Scorri lo slideshow  per vedere le immagini dei protagonisti delle nostre storie (Michele Forgione e la sua famiglia; Matteo, Giacinto e Viola Santagata; Salvatore del Vecchio e la famiglia).

 
Michele e Francesco
Giacinto e Matteo
Salvatore e Sonia
 
Michele e Francesco

Michele Forgione ha 53 anni, è sposato con Angelica ed è padre di Francesco e Priscilla. La famiglia vive ad Ancona. Francesco ha la distrofia muscolare di Duchenne, ma accanto a lui ha una famiglia che non si è mai persa d’animo e in questi 24 anni ha reso possibile l’impossibile.

 

Parlaci della tua famiglia. 

La nostra vita è sempre stata normalissima. Per Francesco noi facciamo tutto quel che possiamo: siamo genitori, siamo meccanici, medici… Francesco fa tante cose. Studia all’Accademia di Belle Arti di Macerata, ama il trekking, la grafica, le arti visive, il video making. È un ragazzo preciso e molto organizzato. È lui che ci programma i tanti viaggi che facciamo in Italia e all’estero. Un pilota di una qualsiasi compagnia ha meno ore di volo dei chilometri che maciniamo nei nostri viaggi.
Francesco gioca a powerchair hockey. La sua passione è nata dai nostri viaggi. Amiamo molto la montagna e uno dei nostri luoghi del cuore è la città di Asiago, in Veneto, dove trascorriamo molte delle nostre vacanze. In una di queste occasioni Francesco ha conosciuto l’hockey sul ghiaccio e se n’è innamorato. Così, tornati ad Ancona, ha iniziato a giocare. Ora è portiere dei Dolphins Ancona e vanta alcuni raduni con la Nazionale.
Abbiamo anche una figlia, Priscilla, che fa l’infermiera. Lei ci dà una grandissima mano nella gestione del ménage famigliare.
Sono molto soddisfatto dei miei figli. Ci danno una gioia immensa.

 

Che tipo di papà sei?

Sono un papà normale, per i miei figli farei di tutto. Dove posso dare una mano, lo faccio.

 

Che impatto ha avuto la malattia di Francesco sulla vostra vita?

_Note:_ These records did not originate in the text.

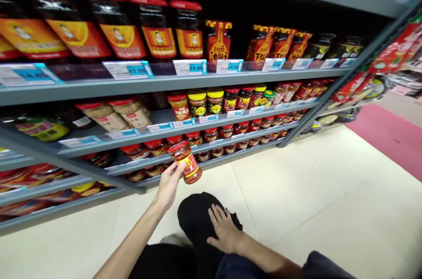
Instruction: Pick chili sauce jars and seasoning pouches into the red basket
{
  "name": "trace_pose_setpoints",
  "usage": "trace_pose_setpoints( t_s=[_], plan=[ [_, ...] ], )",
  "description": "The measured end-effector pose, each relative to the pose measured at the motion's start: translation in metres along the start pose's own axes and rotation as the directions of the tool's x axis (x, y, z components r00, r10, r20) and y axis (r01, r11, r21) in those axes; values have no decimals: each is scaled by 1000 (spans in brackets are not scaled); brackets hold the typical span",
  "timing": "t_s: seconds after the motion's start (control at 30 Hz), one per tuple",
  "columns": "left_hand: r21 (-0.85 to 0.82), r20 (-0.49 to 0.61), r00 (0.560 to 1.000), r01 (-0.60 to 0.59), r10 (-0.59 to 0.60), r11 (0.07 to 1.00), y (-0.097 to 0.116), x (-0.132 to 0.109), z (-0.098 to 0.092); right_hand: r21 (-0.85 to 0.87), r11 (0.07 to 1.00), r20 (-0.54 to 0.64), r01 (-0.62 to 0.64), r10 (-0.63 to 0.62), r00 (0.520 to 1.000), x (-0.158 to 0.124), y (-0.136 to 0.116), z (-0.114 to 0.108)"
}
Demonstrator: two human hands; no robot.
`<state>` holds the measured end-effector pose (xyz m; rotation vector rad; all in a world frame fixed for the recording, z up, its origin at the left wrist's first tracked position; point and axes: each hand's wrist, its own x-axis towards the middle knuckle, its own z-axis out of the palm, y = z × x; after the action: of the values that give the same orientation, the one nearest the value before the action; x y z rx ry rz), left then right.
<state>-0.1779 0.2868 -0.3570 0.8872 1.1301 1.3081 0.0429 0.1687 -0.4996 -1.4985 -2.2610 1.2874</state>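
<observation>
My left hand (170, 184) grips a small glass jar (189, 167) with a red lid and a red and yellow label, tilted in front of the lower shelves. Its contents look reddish. The fingers wrap round the jar's left side and are partly hidden behind it. My right hand (225, 230) lies flat with fingers spread on my black-clad knee (196, 213), holding nothing. Beyond the held jar, rows of red-lidded jars (226, 131) stand on the lower shelf.
Large red-lidded jars (158, 34) line the upper shelf, above price tags (189, 67). Yellow-lidded jars (215, 100) stand below. A grey shelf upright (301, 122) slopes at the right, near the pale tiled floor (296, 191) and a pink floor strip (389, 138).
</observation>
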Motion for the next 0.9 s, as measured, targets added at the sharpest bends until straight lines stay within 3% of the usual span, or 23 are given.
trace_pose_setpoints(
  t_s=[0.1, 0.33, 0.57, 0.9],
  plan=[
    [26, 12, 1000, 5, -6, 1000, -3, 1, 1, -140, 990, -1, -6, 6, 1000, -10, 8, 21],
    [10, -23, 1000, 14, -14, 1000, 6, 5, 1, -107, 993, -10, 43, -44, 999, -2, 23, 24],
    [-95, -78, 986, 142, -150, 985, 15, 9, 0, -115, 988, -96, 99, -110, 989, 19, 51, 48],
    [-86, -27, 980, 196, -199, 977, 16, 10, -1, -45, 991, -143, 123, -128, 981, -9, 28, 22]
  ],
)
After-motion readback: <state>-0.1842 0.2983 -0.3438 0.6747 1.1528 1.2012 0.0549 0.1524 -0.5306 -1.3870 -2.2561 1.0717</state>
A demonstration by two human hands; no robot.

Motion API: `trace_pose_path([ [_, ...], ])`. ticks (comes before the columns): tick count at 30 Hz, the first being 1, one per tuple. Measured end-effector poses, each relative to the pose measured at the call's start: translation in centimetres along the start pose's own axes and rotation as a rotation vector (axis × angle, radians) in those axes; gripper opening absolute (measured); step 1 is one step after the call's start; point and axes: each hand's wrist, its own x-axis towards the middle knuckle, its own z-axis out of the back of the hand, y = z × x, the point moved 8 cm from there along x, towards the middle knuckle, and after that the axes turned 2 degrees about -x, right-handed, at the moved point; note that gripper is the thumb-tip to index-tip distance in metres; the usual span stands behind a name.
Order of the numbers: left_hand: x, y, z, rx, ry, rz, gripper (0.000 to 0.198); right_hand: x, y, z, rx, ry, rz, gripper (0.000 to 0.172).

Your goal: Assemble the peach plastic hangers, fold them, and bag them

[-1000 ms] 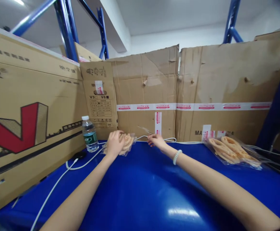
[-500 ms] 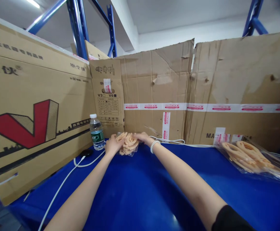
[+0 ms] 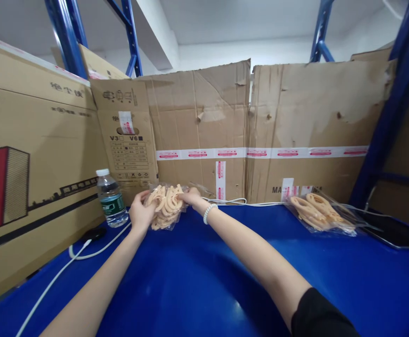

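Note:
A clear plastic bag of beige pieces with oval loops (image 3: pixel 166 209) stands near the cardboard at the back of the blue table. My left hand (image 3: pixel 143 210) is closed on its left side, fingers partly hidden behind the pieces. At the upper right edge, my right hand (image 3: pixel 193 198) pinches the bag between thumb and fingers. Farther right lies a second clear bag (image 3: pixel 322 213) with similar beige looped pieces, apart from both hands. A water bottle (image 3: pixel 111 199) with a green label stands just left of my left hand.
Cardboard panels (image 3: pixel 204 131) wall the back, and a large printed box (image 3: pixel 60 154) stands on the left. A white cable (image 3: pixel 49 276) runs over the blue table (image 3: pixel 190 290) beside a black round object (image 3: pixel 93 234). A dark flat device (image 3: pixel 394 231) lies far right.
The view has turned right, so things sit farther left and the dark device appears. The held bag is tilted more upright, and more of its looped pieces show. Both hands keep hold.

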Motion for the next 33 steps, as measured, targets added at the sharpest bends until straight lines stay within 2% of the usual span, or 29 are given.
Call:
trace_pose_path([
  [3,-1.8,-0.9,-1.1,-0.155,0.017,0.067,0.057,-2.1,-0.1,2.5,0.033,0.002,0.019,0.024],
  [6,-4.9,-2.0,-3.6,-0.333,0.156,0.161,0.066,-5.4,-1.8,6.5,0.078,-0.01,0.017,0.018],
  [8,-7.9,-3.1,-5.9,-0.449,0.326,0.224,0.066,-8.2,-3.9,9.4,0.119,-0.017,0.002,0.017],
  [10,-11.5,-4.4,-8.0,-0.544,0.532,0.29,0.06,-11.1,-6.6,12.1,0.169,-0.012,-0.025,0.023],
  [13,-16.8,-6.0,-10.2,-0.637,0.849,0.4,0.044,-14.8,-10.6,14.5,0.237,0.021,-0.08,0.036],
  [15,-19.0,-6.6,-10.7,-0.677,0.975,0.455,0.041,-16.5,-12.3,15.0,0.285,0.044,-0.084,0.043],
  [17,-19.8,-6.7,-10.6,-0.692,1.008,0.449,0.048,-17.3,-13.1,15.0,0.331,0.045,-0.053,0.049],
  [19,-19.3,-6.8,-10.2,-0.65,0.965,0.333,0.056,-17.7,-13.0,14.9,0.371,0.028,0.003,0.052],
  [21,-18.3,-7.3,-9.5,-0.567,0.875,0.109,0.057,-17.9,-12.5,14.9,0.405,0.011,0.062,0.051],
  [24,-17.8,-9.5,-7.8,-0.401,0.721,-0.362,0.048,-18.0,-11.7,14.7,0.463,0.018,0.136,0.046],
  [26,-18.6,-11.2,-6.7,-0.298,0.637,-0.688,0.045,-18.0,-11.7,14.6,0.527,0.018,0.166,0.041],
  [29,-20.9,-12.8,-6.0,-0.219,0.652,-1.046,0.053,-17.4,-12.5,14.6,0.66,-0.022,0.166,0.041],
  [31,-22.3,-13.0,-6.1,-0.159,0.713,-1.19,0.058,-16.7,-13.3,14.4,0.727,-0.026,0.136,0.048],
  [33,-23.1,-12.9,-6.5,-0.064,0.76,-1.265,0.059,-16.0,-14.1,14.3,0.743,-0.01,0.1,0.052],
])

Abbiamo scoperto la malattia di Francesco a pochi mesi di vita perché abbiamo notato alcune problematiche. Un nostro amico pediatra ci ha consigliato di fare alcuni test per capire quale fosse il problema. Tra questi, per ultimo, anche un test genetico per la distrofia. Per farlo siamo andati a San Giovanni in Rotondo, in Puglia. La diagnosi è stata distrofia muscolare. Poi con altri esami più approfonditi abbiamo scoperto che si trattava di distrofia di Duchenne. I medici che abbiamo incontrato ci hanno presentato le prospettive future, la strada che avremmo dovuto intraprendere e ci hanno spronato a percorrerla. Fin qui è stata dura, ma eravamo consapevoli a cosa andavamo incontro.
Io e mia moglie sembravamo dei nomadi, in giro per ospedali per capire come affrontare la malattia di Francesco. Ci siamo fatti forza e abbiamo bussato a tante porte. Non ci siamo mai vergognati di chiedere qualcosa per Francesco, lo abbiamo sempre fatto perché altrimenti avremmo potuto pentircene.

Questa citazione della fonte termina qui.